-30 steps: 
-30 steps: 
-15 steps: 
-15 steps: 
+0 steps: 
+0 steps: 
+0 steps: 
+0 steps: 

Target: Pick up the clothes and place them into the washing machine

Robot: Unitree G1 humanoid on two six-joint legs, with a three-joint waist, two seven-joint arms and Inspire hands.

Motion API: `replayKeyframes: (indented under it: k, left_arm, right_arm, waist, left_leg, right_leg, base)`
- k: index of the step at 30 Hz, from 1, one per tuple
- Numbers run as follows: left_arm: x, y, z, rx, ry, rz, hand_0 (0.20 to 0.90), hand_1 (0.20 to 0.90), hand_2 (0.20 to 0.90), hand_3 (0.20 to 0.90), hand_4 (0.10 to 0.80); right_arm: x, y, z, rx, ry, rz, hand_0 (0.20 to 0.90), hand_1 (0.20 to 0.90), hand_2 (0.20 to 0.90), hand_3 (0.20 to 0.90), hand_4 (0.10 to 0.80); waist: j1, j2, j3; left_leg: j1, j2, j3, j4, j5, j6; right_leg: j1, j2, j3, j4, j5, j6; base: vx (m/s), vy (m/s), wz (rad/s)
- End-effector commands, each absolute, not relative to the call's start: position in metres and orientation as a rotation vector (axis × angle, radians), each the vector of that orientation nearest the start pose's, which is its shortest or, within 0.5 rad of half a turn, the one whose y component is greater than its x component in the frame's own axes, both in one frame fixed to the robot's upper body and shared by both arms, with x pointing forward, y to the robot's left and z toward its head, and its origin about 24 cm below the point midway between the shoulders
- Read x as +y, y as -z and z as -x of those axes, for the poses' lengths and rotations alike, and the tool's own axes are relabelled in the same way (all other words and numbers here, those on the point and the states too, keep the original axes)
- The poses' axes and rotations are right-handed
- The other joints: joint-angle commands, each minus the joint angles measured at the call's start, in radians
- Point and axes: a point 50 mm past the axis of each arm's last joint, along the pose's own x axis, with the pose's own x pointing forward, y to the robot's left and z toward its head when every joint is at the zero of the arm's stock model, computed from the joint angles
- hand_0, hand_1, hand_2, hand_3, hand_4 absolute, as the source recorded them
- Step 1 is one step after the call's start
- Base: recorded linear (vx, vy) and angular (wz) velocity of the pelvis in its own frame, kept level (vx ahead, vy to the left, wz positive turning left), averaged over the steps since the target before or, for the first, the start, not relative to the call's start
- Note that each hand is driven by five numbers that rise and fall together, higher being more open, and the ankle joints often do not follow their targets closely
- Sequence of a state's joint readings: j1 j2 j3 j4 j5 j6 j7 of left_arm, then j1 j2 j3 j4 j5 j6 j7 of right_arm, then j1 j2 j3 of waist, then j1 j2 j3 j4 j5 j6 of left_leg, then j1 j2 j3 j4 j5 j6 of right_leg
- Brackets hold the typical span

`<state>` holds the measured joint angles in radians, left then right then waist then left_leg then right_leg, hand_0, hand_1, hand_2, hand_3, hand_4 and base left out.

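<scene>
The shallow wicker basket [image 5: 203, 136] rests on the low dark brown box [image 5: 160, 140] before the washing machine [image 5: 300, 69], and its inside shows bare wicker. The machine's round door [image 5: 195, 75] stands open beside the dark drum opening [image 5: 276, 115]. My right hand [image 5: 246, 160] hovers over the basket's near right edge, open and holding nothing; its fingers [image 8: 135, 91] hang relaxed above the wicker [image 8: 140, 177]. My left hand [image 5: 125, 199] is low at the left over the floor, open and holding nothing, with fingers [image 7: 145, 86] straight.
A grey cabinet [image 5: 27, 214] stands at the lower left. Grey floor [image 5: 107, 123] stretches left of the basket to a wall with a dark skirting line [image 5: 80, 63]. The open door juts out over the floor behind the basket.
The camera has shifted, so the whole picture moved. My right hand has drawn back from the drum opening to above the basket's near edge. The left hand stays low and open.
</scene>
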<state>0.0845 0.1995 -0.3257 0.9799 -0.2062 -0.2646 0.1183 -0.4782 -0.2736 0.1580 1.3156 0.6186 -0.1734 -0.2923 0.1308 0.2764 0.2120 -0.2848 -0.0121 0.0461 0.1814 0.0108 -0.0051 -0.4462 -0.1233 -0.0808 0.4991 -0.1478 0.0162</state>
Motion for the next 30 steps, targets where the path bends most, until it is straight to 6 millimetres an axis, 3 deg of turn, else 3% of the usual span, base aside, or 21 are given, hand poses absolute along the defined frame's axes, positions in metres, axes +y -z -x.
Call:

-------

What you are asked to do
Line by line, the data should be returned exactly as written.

Solution
-30 steps: 
-30 steps: 
-15 steps: 
-15 steps: 
+0 steps: 
+0 steps: 
+0 steps: 
+0 steps: 

Target: Pick up the clothes and place them into the washing machine

Robot: Unitree G1 humanoid on two six-joint legs, with a three-joint waist, two seven-joint arms and Inspire hands.

Motion API: `replayKeyframes: (indented under it: k, left_arm, right_arm, waist, left_leg, right_leg, base)`
- k: index of the step at 30 Hz, from 1, one per tuple
- Numbers run as follows: left_arm: x, y, z, rx, ry, rz, hand_0 (0.20 to 0.90), hand_1 (0.20 to 0.90), hand_2 (0.20 to 0.90), hand_3 (0.20 to 0.90), hand_4 (0.10 to 0.80); right_arm: x, y, z, rx, ry, rz, hand_0 (0.20 to 0.90), hand_1 (0.20 to 0.90), hand_2 (0.20 to 0.90), hand_3 (0.20 to 0.90), hand_4 (0.10 to 0.80); waist: j1, j2, j3; left_leg: j1, j2, j3, j4, j5, j6; right_leg: j1, j2, j3, j4, j5, j6; base: vx (m/s), vy (m/s), wz (rad/s)
- End-effector commands, each absolute, not relative to the call's start: position in metres and orientation as a rotation vector (axis × angle, radians), each the vector of that orientation nearest the start pose's, which is its shortest or, within 0.5 rad of half a turn, the one whose y component is greater than its x component in the frame's own axes, both in one frame fixed to the robot's upper body and shared by both arms, with x pointing forward, y to the robot's left and z toward its head, and its origin about 24 cm below the point midway between the shoulders
- Read x as +y, y as -z and z as -x of those axes, for the poses' lengths and rotations alike, and the tool's own axes are relabelled in the same way (all other words and numbers here, those on the point and the states too, keep the original axes)
- The poses' axes and rotations are right-handed
- The other joints: joint-angle commands, each minus the joint angles measured at the call's start, in radians
- Point and axes: a point 50 mm past the axis of each arm's last joint, along the pose's own x axis, with the pose's own x pointing forward, y to the robot's left and z toward its head when every joint is at the zero of the arm's stock model, computed from the joint angles
- hand_0, hand_1, hand_2, hand_3, hand_4 absolute, as the source recorded them
- Step 1 is one step after the call's start
- Base: recorded linear (vx, vy) and angular (wz) velocity of the pelvis in its own frame, kept level (vx ahead, vy to the left, wz positive turning left), averaged over the steps since the target before or, for the first, the start, not relative to the call's start
- Note that each hand is driven by five numbers that rise and fall together, higher being more open, and the ankle joints often do not follow their targets closely
- Sequence of a state's joint readings: j1 j2 j3 j4 j5 j6 j7 of left_arm, then j1 j2 j3 j4 j5 j6 j7 of right_arm, then j1 j2 j3 of waist, then j1 j2 j3 j4 j5 j6 of left_leg, then j1 j2 j3 j4 j5 j6 of right_leg
- Brackets hold the typical span

`<state>` holds the measured joint angles in radians, left then right then waist then left_leg then right_leg, hand_0, hand_1, hand_2, hand_3, hand_4 and base left out.

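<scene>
The shallow wicker basket [image 5: 203, 136] rests on the low dark brown box [image 5: 160, 140] before the washing machine [image 5: 300, 69], and its inside shows bare wicker. The machine's round door [image 5: 195, 75] stands open beside the dark drum opening [image 5: 276, 115]. My right hand [image 5: 246, 160] hovers over the basket's near right edge, open and holding nothing; its fingers [image 8: 135, 91] hang relaxed above the wicker [image 8: 140, 177]. My left hand [image 5: 125, 199] is low at the left over the floor, open and holding nothing, with fingers [image 7: 145, 86] straight.
A grey cabinet [image 5: 27, 214] stands at the lower left. Grey floor [image 5: 107, 123] stretches left of the basket to a wall with a dark skirting line [image 5: 80, 63]. The open door juts out over the floor behind the basket.
The camera has shifted, so the whole picture moved. My right hand has drawn back from the drum opening to above the basket's near edge. The left hand stays low and open.
</scene>
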<state>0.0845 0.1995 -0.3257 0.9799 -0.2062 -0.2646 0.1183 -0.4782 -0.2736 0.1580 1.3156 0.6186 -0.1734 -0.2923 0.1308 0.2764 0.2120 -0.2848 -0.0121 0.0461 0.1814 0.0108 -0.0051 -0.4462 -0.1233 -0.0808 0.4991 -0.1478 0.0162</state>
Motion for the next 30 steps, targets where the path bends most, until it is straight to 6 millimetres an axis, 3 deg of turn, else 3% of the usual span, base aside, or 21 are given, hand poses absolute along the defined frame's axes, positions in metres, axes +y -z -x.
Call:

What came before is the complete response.